Prev Cardiol. 2010;13:166–171.©2010 Wiley Periodicals, Inc.
Epidemiologic studies have established a strong, direct relationship between cigarette smoking and the development of cardiovascular disease (CVD).1 Vasomotor dysfunction, vascular inflammation, and lipid oxidation are key pathways by which cigarette smoking influences the initiation and progression of atherosclerotic vascular disease.2,3 Carotid intima-media thickness (CIMT) and carotid plaque are noninvasive measures of atherosclerotic vascular disease that also predict CVD events.4,5 Smoking is associated with higher CIMT.6–8 Cigarette smoking independently increases atherosclerotic burden and acts synergistically with other risk factors to increase CVD risk.1 However, there is a paucity of data as to which risk factors are the most important predictors of atherosclerosis among smokers and how they interact with each other. It also is not known whether smoking-related parameters such as the duration of smoking, degree of nicotine dependence, and patient’s personality and affect (mood) influence atherosclerotic burden in current smokers.
The purpose of this study was to identify and characterize the determinants of carotid atherosclerosis in a large cross-sectional sample of current smokers participating in a longitudinal study of the effects of continued smoking and smoking cessation on CVD risk factors and atherosclerosis progression.
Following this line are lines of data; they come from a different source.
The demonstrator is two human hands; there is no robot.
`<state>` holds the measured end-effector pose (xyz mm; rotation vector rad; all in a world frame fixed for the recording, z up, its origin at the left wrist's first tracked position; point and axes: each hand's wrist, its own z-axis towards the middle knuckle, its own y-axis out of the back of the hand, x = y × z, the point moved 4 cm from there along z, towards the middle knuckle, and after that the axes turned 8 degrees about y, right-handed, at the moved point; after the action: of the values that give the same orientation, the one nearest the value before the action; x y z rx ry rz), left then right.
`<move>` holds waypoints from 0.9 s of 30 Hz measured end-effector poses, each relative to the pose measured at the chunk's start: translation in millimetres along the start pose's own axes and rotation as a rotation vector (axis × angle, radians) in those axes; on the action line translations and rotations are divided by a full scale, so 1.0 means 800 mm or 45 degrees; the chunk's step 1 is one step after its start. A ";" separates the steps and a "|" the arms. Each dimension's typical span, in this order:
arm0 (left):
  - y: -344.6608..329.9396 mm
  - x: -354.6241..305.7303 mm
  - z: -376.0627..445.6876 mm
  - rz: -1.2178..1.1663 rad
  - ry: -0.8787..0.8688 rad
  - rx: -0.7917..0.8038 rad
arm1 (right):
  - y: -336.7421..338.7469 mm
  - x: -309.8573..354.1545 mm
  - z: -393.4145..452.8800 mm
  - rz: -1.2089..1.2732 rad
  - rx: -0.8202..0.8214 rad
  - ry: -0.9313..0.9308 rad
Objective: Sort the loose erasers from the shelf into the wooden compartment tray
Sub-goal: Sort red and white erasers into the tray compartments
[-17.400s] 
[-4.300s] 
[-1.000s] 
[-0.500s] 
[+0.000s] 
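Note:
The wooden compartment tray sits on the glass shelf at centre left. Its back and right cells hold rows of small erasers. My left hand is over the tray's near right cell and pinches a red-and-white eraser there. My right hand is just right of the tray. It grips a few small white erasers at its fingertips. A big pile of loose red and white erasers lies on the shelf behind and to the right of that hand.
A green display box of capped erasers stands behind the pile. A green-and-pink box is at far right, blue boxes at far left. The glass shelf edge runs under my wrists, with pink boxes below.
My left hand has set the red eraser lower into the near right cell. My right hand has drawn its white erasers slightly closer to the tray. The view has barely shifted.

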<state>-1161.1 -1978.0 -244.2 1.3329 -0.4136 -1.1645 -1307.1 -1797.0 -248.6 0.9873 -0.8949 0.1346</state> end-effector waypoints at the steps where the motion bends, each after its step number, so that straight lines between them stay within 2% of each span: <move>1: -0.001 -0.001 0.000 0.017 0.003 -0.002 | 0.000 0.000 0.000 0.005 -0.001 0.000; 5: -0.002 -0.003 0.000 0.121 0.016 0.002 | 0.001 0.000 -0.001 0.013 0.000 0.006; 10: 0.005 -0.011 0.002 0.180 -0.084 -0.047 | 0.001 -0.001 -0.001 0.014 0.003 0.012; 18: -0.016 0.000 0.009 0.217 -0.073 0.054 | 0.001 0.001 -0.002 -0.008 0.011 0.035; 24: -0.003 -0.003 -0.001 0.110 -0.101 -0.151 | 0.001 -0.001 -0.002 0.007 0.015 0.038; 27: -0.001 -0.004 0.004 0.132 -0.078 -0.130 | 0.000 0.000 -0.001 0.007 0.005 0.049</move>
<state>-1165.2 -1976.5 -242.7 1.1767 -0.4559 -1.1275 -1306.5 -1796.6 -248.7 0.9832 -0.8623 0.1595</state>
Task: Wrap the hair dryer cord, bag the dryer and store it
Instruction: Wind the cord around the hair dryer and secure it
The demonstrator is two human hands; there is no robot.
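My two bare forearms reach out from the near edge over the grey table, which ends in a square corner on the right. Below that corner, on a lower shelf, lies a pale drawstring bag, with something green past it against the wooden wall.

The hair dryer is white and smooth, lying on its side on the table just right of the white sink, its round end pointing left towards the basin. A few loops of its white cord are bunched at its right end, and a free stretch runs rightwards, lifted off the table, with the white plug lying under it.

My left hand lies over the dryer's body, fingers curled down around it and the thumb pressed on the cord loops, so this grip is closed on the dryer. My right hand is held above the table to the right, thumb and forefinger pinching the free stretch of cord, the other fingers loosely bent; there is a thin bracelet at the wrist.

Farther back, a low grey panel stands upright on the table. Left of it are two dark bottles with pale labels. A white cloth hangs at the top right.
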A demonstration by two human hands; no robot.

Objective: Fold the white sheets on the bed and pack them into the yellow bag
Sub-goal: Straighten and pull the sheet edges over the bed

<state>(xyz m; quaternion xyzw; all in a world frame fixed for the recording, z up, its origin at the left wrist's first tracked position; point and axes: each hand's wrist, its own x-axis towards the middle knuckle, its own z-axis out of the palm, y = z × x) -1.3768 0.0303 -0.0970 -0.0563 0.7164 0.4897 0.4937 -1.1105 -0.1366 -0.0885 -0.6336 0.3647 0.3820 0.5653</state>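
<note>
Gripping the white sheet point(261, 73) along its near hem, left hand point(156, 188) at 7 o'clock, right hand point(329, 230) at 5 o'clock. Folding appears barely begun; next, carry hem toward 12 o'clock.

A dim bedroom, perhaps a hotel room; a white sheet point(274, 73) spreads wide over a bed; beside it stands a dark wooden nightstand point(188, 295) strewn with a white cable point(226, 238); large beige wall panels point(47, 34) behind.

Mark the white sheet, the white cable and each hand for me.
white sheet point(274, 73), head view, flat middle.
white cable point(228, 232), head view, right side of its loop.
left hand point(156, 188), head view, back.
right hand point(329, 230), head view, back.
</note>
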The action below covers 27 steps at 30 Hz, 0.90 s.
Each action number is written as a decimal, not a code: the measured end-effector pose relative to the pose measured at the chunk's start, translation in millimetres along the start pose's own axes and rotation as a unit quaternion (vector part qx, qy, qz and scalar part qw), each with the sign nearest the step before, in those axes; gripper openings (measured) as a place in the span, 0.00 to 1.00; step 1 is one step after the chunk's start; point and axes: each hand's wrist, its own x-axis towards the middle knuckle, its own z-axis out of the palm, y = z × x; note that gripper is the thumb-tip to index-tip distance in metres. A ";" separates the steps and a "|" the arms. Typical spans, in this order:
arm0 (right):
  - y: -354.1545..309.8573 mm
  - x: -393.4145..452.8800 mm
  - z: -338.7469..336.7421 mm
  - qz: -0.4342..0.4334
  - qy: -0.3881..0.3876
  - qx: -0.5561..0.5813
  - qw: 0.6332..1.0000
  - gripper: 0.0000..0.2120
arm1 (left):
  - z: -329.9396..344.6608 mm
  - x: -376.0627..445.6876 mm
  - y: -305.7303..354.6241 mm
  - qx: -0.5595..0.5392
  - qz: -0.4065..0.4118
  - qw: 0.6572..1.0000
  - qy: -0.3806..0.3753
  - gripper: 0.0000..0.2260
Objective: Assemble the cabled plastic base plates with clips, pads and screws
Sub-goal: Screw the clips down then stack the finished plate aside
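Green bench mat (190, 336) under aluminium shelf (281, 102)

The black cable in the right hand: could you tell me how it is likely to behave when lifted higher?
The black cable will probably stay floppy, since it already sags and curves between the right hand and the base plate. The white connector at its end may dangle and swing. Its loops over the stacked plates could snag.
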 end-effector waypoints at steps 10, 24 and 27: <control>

Study Participants and Design
The institutional review board at the University of Wisconsin School of Medicine and Public Health approved this study. All participants provided written informed consent. The study was a longitudinal, randomized, double-blind, placebo-controlled smoking cessation trial to evaluate the efficacy of several smoking cessation pharmacotherapies and examine the natural history of continued smoking and smoking cessation.9 Each participant’s consent for the randomized clinical trial included permission to evaluate the physiologic effects of active cigarette use and smoking cessation on atherosclerosis by ultrasonographic evaluation of CIMT and carotid plaque presence at baseline and after 3 years. As the long-term study is ongoing, this manuscript describes the independent risk factors for CIMT and plaque burden in current smokers prior to randomization to the smoking cessation intervention. Inclusion and exclusion criteria were based on participation in the clinical trial. Inclusion criteria were age ≥18 years, current smoking of ≥10 cigarettes/day for the previous 6 months, an expired carbon monoxide level of >9 ppm, and stated motivation to try to quit smoking. Major exclusion criteria were uncontrolled hypertension (blood pressure >160/100 mm Hg) and myocardial infarction in the previous 4 weeks. Details of other exclusion criteria are described in the smoking cessation efficacy study.9
All participants were recruited from communities in and around Madison and Milwaukee, Wisconsin. Adult smokers were recruited via television, radio, and newspaper advertisements, flyers, and earned media including press conferences and interviews from January 2005 to June 2007. At the baseline visit, anthropometric data, fasting laboratory tests, validated questionnaires, and interviews were completed. Blood pressure levels were taken with calibrated mercury sphygmomanometers after participants were seated for a minimum of 5 minutes The bare upper right arm was used unless contraindicated. The appropriate size cuff was placed and blood pressures were obtained by trained personnel using standardized procedures. The waist circumference was measured with participants standing, feet shoulder-width apart. A plastic measuring tape was placed horizontally around the bare waist, at the level of the iliac crest, with measurements taken at the end of normal exhalation by trained technicians using a standardized protocol. Advanced lipoprotein testing was performed via nuclear magnetic resonance spectroscopy by LipoScience, Inc. (Lipoprofile-2; LipoScience, Inc., Raleigh, NC).10 A total of 9 subclasses were measured. Low-density lipoproteins (LDLs) and high-density lipoproteins (HDLs) were defined as follows: large LDLs, 21.2–23.0 nm; small LDLs, 18.0–21.2 nm; large HDLs, 8.8–13.0 nm; medium HDLs, 8.2–8.8 nm; and small HDLs, 7.3–8.2 nm.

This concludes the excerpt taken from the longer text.